**WHAT IS REQUIRED**
Starting from the line with "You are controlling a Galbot" and going up to and including the line with "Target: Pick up", copy the listing below exactly. Leave all images out.

**TASK MATERIAL**

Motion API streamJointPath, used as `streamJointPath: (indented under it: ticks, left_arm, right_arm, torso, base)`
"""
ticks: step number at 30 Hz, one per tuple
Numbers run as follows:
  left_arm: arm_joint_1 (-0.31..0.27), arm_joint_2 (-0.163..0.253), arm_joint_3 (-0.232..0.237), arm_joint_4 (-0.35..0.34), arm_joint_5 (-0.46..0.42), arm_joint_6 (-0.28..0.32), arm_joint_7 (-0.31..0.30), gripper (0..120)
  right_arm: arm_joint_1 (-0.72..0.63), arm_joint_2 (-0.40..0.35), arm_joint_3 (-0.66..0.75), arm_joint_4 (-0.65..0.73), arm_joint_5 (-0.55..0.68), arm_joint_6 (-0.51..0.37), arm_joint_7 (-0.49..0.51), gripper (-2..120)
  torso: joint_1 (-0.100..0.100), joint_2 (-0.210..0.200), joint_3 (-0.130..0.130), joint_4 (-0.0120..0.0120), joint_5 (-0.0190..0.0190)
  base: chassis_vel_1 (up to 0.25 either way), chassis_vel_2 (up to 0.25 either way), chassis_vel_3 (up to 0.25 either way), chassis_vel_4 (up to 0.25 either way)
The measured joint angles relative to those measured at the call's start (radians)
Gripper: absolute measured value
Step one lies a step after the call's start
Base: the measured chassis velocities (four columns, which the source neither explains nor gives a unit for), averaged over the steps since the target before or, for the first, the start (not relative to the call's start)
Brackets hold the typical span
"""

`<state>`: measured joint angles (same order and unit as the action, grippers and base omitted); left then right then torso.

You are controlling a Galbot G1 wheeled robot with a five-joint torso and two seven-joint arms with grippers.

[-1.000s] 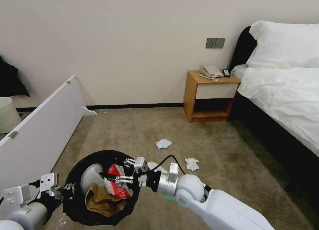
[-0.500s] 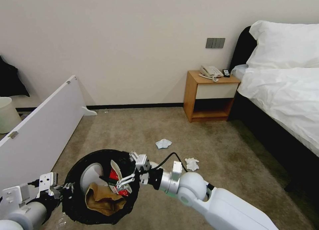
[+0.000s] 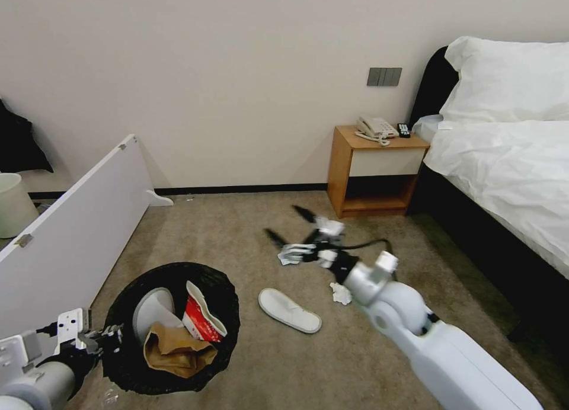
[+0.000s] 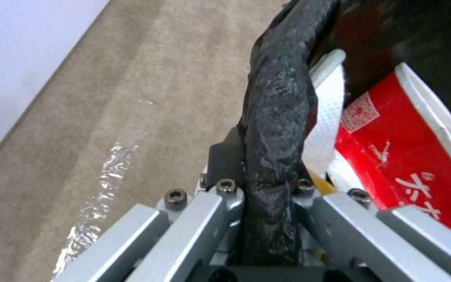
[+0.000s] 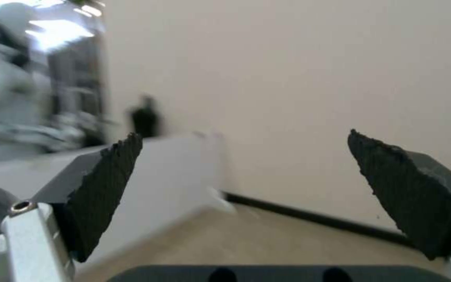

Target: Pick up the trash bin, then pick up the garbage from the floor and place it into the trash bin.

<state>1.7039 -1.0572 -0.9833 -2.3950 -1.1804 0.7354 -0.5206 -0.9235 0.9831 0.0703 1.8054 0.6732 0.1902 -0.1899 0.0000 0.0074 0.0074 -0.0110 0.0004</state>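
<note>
Right tool (image 3: 289, 224) gapes above floor (image 3: 237, 232); left tool (image 3: 106, 337) clamps trash bin (image 3: 127, 371).

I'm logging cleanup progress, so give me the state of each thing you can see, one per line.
trash bin: held at its rim, partly filled
left gripper: shut on the rim
right gripper: jaws open, empty, above the floor
slipper: on the floor
tissues: on the floor

bin (image 3: 127, 371): round, black liner over rim, tilted, at 7 o'clock
in bin: slipper (image 3: 153, 306), red packet (image 3: 200, 321), brown paper bag (image 3: 175, 354)
floor (image 3: 237, 238): beige carpet
on floor: white slipper (image 3: 289, 310) at 6 o'clock; tissue (image 3: 340, 293) beside it; another tissue (image 3: 288, 255) farther out
</note>
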Motion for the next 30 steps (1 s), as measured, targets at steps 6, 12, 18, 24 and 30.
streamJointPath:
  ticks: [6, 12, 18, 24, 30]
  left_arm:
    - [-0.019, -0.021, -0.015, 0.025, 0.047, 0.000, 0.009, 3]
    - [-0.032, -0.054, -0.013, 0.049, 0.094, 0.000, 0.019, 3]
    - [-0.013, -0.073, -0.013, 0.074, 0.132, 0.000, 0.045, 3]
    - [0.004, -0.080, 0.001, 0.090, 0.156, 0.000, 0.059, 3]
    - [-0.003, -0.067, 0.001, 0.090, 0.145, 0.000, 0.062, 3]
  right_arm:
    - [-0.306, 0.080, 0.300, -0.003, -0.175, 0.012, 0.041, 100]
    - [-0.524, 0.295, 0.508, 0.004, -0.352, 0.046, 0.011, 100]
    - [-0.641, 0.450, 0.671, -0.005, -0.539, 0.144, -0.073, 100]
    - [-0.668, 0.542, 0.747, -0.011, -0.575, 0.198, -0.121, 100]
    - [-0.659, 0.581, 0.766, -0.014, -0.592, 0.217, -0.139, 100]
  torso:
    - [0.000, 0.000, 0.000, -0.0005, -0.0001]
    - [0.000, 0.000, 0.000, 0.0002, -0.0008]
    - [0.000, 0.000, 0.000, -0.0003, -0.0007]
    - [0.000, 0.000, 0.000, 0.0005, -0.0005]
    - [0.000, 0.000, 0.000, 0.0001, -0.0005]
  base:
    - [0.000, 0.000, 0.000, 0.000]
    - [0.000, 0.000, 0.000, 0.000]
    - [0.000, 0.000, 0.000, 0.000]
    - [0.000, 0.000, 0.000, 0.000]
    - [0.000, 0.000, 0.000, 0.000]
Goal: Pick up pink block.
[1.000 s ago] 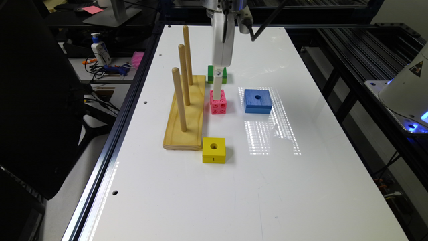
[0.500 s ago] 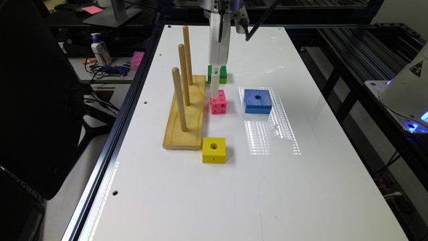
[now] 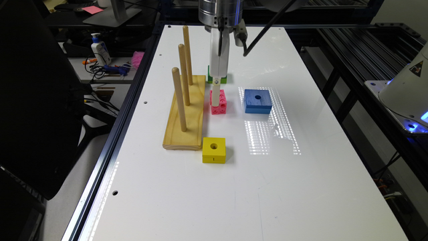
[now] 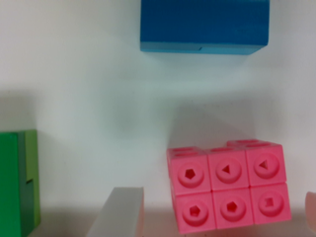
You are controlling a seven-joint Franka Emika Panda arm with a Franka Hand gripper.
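While flanking pink block [image 4: 228, 192], jaws spread

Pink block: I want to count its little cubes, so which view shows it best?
The wrist view: the pink block is close, with six holed cube faces distinct. In the exterior view the pink block is small and partly covered by the claw.
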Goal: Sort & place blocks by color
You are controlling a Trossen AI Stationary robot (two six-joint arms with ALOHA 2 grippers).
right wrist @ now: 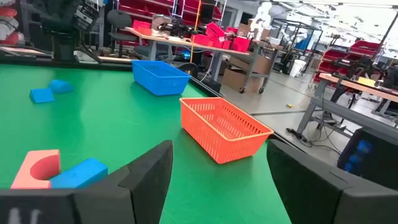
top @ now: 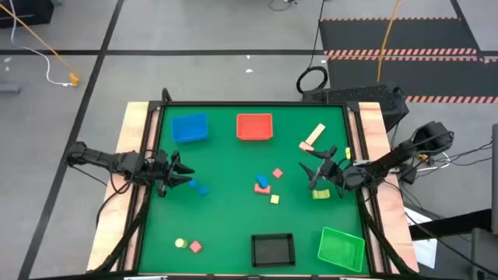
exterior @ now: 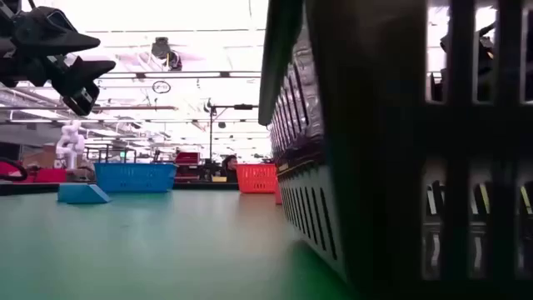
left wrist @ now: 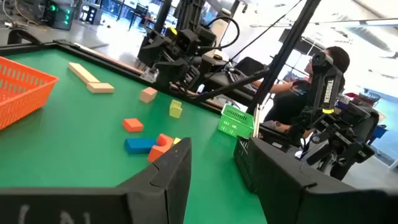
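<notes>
The blocks (top: 263,184) were small, matte cubes and short bars in pink, blue, yellow and tan. On the green desk (top: 226,210), at least ten could be counted: two blue near the blue tray (top: 189,128), a mixed cluster below the red tray (top: 254,126), two tan bars right of it, two near the black tray (top: 272,249). Four mesh-walled trays were present, one being green (top: 341,247). The left gripper (top: 184,177) and the right gripper (top: 313,169) were spread and held nothing.

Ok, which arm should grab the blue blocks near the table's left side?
Left, probably. The left gripper hovers open right beside the two blue blocks, and the blue tray is on its side. The right gripper sits across the table.
</notes>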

**RESPONSE**
You are controlling a Galbot G1 wheeled robot with a five-joint torso and two seven-joint arms with grippers.

[-1.000s] 
[-0.500s] 
[+0.000s] 
[+0.000s] 
[+0.000s] 

Target: Pick up the trash bin, then pick up the garbage from the floor and place it into the trash bin.

Nothing more remains to be done for this exercise.